Requirement: The required output is the lines below from the line containing "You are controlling" to the line containing "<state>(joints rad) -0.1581", inclusive, retyped exactly. No other lines belong in it.

Data under study:

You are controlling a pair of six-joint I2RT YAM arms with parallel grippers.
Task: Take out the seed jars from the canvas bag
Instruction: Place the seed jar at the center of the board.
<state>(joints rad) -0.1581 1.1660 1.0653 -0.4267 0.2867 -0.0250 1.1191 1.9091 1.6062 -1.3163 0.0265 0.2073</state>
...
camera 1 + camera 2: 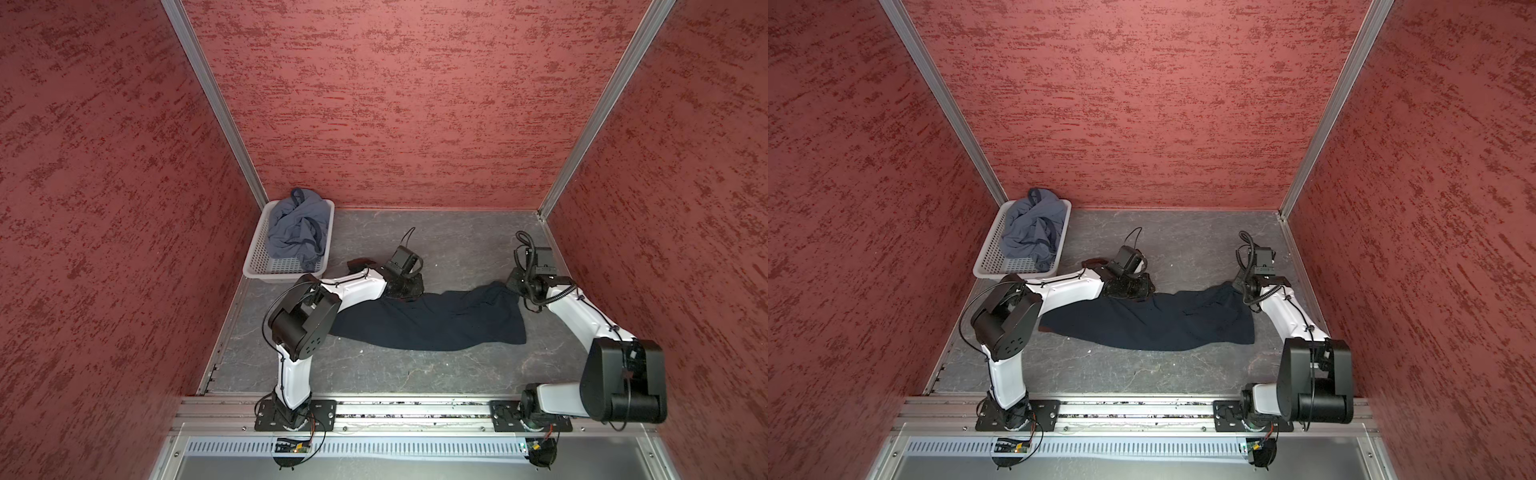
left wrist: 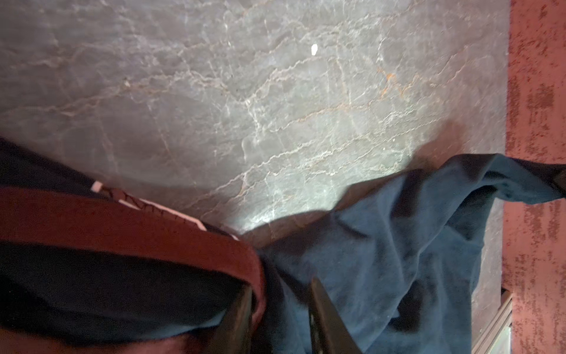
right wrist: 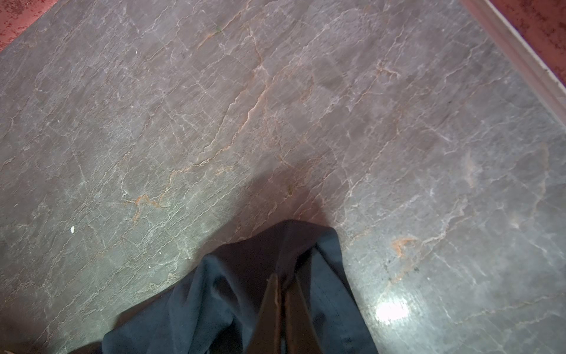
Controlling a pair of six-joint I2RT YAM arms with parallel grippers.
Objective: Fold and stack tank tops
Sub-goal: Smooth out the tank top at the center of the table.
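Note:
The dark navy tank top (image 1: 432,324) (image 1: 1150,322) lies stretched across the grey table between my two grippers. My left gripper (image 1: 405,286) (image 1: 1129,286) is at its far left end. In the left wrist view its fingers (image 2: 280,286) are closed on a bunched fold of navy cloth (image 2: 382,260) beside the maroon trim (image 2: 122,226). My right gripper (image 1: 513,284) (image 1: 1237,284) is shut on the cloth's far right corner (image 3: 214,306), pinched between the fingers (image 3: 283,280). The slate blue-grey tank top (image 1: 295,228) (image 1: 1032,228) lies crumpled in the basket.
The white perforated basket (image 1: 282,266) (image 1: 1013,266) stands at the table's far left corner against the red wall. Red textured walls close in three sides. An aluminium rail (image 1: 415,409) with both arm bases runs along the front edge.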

Response to this exercise:
You are controlling a pair of six-joint I2RT YAM arms with parallel grippers.
Task: Take out the seed jars from the canvas bag
Instruction: Place the seed jar at the center of the board.
<state>(joints rad) -0.1581 1.1660 1.0653 -0.4267 0.2867 -0.0250 1.1191 1.9091 1.6062 -1.3163 0.0265 0.2073</state>

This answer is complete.